David Bowie
Tras una juventud tan brillante como disparatada y peligrosa, la muerte lo pilló cuando había alcanzado la fortuna, la serenidad y la estabilidad sentimental
5 julio, 2021 00:00El día que murió David Bowie a los 69 años (10 de enero de 2016), yo estaba en Palma de Mallorca cubriendo la primera sesión del juicio al marido de la infanta Cristina, Iñaki Urdangarín, para un semanario muy popular durante la Transición que ya no existe. No es que el juicio en cuestión me interesara gran cosa, pero la muerte de Bowie lo propulsó muy hacia abajo en mi lista de prioridades. No es de extrañar si tenemos en cuenta que no conozco de nada a la infanta ni al advenedizo de su marido, mientras que Bowie había sido una presencia constante en mi vida desde que escuché por la radio en 1972 su canción Starman y me enganché a él para siempre. Mientras asistía a la tediosa sesión inicial del proceso, solo pensaba en volver a Barcelona para escuchar de manera obsesiva el último disco de Bowie, Blackstar, brillante compendio de toda su carrera, testamento tenebroso donde los haya y una clara muestra de que nuestro hombre valoraba mucho el cumplimiento del deber. No todo el mundo es capaz de fabricar su último disco (en el sentido literal del término) cuando sabe que se está muriendo (Blackstar salió a la venta dos días antes del fallecimiento del artista a causa de un cáncer).

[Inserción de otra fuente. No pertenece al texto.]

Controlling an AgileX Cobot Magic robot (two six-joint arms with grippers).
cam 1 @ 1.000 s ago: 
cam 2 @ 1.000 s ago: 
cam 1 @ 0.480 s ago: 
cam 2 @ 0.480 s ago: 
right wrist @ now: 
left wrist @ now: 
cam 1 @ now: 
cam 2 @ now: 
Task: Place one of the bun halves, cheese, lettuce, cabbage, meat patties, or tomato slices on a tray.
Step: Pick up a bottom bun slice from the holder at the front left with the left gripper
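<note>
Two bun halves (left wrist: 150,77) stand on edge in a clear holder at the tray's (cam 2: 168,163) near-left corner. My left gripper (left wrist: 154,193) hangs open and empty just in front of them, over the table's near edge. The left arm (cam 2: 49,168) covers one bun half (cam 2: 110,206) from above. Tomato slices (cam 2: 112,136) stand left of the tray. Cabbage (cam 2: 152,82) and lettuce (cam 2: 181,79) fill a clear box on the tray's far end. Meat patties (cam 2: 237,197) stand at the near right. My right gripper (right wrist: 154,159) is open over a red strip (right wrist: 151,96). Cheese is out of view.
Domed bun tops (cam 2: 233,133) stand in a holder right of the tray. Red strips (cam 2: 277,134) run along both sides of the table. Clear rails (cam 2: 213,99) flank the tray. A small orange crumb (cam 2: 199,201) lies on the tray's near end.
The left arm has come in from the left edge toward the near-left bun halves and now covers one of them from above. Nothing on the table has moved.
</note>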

Recuerdo que me tiré varias semanas revisando toda la discografía del difunto, aunque solo me sirvió para reafirmar conceptos que ya tenía muy claros: que los años 70 habían sido suyos, de Space oddity a Scary monsters, pasando por Station to station, Low y Heroes; que siempre había ido varios pasos por delante de sus oyentes (recordé mi estupor al escuchar en 1975 Young americans, ese álbum que, según su autor, pertenecía a un género inventado por él y llamado plastic funk, ya que como blanco e inglés no se veía capaz de ser más fiel al sonido original ni falta que le hacía); que el disco que le hizo famoso y rico en Estados Unidos, Let´s dance era en general mediocre, pero contenía una obra maestra como Modern love; que Outside, fabricado a medias con Brian Eno, como la trilogía berlinesa, era una joya incomprendida que solo entendió David Lynch cuando colocó en los créditos de Carretera perdida ese himno a la locura que es I´m deranged (Bowie estuvo loco una época por culpa de la cocaína, cuando su ayudante le colocaba un espejo delante de la boca cada mañana para comprobar que seguía respirando y a él le dio por querer convertirse en el dictador de Gran Bretaña); que el siglo XXI le pilló bajo de forma y que solo la recuperó con su último disco, el esfuerzo postrero de un moribundo por irse de este mundo por la puerta grande.
David Bowie me alegró la adolescencia y, con mayor o menor intensidad, me hizo compañía durante toda su vida. Si alguien se ha tomado la música pop como una faceta más del arte contemporáneo, ése ha sido el señor David Robert Jones, que cambió su vulgar apellido por el del diseñador de un célebre cuchillo. Tras una juventud tan brillante como disparatada y peligrosa, la muerte lo pilló cuando había alcanzado la fortuna, la serenidad y la estabilidad sentimental (junto a la ex modelo Imán, nada que ver con la desfachatada Angie Barnett, con la que estuvo casado durante toda su década prodigiosa). De acuerdo, le dijo Bowie a la parca, me voy, pero a mi manera y con una despedida triunfal en forma de disco. El pop está trufado de músicos, pero escasean los artistas con ansias de totalidad: Bowie es el primero que me viene siempre a la mente cuando pienso en éstos.